→ **Information provided**:
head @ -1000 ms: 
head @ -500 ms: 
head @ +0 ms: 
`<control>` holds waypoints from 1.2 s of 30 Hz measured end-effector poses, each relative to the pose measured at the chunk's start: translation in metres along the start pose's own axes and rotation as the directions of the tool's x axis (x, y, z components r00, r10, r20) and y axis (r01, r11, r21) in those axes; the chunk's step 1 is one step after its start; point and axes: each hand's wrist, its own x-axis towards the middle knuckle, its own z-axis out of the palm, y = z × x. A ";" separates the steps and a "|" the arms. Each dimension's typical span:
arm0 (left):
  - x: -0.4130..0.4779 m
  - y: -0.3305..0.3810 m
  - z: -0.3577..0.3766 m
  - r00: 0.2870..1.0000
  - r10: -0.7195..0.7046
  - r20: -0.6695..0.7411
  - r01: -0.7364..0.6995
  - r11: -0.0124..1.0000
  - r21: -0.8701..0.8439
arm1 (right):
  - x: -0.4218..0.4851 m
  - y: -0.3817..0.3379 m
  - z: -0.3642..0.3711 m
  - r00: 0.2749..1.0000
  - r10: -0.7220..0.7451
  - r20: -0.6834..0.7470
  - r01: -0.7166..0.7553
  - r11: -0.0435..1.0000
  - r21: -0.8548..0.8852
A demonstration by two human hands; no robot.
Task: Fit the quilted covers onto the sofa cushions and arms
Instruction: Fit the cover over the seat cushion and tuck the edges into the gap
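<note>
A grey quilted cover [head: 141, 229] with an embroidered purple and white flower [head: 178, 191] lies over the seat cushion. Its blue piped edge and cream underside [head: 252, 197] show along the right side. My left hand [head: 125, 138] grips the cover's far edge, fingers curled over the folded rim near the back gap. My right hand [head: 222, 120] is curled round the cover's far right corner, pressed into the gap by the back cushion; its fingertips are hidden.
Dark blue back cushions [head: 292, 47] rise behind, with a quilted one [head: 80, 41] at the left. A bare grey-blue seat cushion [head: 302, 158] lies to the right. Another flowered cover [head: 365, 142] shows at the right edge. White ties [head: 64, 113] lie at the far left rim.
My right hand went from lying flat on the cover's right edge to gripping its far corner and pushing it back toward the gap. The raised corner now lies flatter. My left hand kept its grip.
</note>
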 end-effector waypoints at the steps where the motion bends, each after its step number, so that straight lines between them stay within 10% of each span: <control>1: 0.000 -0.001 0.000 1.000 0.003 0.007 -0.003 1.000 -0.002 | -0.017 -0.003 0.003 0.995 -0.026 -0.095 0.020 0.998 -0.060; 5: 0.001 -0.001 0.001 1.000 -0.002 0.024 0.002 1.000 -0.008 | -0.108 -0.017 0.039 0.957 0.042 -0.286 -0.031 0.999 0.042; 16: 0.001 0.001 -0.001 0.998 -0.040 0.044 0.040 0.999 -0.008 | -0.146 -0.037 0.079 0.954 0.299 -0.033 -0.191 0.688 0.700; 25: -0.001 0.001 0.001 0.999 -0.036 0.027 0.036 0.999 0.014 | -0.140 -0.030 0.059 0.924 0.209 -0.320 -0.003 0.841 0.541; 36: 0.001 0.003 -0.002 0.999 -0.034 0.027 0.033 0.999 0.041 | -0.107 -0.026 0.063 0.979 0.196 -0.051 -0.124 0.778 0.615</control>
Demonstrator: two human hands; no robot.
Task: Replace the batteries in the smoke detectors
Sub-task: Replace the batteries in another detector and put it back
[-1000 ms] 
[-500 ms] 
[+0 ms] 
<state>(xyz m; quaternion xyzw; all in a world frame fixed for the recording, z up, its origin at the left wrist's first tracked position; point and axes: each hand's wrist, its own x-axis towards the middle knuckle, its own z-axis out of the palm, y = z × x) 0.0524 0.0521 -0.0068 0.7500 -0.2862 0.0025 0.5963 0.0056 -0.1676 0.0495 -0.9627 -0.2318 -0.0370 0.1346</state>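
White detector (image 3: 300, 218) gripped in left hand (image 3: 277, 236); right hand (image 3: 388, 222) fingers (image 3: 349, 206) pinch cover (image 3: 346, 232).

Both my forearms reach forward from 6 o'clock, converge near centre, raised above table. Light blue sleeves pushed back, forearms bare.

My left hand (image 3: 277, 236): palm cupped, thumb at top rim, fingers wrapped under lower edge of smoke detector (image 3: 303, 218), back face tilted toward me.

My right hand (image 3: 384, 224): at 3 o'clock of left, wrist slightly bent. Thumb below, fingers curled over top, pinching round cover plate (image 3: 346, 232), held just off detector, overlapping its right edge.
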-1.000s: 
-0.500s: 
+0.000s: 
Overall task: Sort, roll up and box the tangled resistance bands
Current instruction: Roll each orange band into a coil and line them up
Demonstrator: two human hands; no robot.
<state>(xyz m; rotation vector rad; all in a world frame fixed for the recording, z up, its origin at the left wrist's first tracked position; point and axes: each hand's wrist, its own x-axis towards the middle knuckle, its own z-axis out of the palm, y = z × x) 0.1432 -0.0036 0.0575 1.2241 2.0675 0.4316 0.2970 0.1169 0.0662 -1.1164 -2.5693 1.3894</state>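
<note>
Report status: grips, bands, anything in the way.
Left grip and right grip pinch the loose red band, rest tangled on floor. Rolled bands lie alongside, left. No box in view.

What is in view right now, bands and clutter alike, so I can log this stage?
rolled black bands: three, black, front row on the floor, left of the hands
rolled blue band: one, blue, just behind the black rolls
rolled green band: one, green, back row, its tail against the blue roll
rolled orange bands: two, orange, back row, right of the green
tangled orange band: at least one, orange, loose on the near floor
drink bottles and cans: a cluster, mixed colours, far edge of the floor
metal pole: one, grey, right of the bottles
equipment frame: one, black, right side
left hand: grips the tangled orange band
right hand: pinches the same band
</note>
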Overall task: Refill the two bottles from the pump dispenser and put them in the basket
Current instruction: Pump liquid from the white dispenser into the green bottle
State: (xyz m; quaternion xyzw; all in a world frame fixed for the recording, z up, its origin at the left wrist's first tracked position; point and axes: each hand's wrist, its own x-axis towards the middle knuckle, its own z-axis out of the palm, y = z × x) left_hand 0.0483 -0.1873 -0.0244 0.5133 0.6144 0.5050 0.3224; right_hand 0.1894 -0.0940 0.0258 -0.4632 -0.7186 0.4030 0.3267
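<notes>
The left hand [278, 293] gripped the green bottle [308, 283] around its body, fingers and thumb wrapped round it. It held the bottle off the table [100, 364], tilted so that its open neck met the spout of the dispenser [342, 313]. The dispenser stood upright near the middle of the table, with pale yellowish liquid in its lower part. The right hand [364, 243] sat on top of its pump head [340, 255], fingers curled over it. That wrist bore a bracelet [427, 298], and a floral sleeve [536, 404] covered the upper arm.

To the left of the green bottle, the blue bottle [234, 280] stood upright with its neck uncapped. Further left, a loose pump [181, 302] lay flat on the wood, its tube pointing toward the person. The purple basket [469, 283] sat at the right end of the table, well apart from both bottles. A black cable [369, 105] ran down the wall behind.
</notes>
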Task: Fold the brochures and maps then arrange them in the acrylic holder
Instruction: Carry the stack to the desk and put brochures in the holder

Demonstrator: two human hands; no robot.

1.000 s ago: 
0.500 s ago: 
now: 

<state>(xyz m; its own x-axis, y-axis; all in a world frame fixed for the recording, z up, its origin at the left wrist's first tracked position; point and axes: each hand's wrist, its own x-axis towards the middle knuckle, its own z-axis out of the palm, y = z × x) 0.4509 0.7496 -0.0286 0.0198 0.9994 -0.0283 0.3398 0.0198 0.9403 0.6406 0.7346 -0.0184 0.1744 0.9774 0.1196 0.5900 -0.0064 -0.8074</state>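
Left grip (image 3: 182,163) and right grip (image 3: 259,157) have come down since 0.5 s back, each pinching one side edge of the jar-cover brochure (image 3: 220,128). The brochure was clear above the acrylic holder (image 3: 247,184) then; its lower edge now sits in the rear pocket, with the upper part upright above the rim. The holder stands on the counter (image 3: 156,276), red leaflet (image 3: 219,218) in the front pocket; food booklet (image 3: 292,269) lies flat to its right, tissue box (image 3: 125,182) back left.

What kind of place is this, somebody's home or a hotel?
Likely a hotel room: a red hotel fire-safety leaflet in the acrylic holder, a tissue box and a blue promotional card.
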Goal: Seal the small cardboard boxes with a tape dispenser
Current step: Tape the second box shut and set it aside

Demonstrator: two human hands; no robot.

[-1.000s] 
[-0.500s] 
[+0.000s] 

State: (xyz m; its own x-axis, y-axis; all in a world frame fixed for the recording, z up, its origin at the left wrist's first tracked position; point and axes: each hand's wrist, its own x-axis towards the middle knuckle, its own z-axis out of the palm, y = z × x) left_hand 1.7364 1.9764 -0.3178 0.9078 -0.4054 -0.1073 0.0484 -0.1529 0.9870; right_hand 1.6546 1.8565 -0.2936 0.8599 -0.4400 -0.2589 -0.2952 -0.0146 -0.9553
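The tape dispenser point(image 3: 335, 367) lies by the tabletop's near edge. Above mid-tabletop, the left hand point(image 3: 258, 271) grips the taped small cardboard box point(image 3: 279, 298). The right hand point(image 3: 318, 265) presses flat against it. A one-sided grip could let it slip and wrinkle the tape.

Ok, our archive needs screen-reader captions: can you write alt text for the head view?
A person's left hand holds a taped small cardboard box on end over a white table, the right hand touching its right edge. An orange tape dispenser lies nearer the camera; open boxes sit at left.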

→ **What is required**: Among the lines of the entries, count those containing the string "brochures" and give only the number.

→ **Response**: 2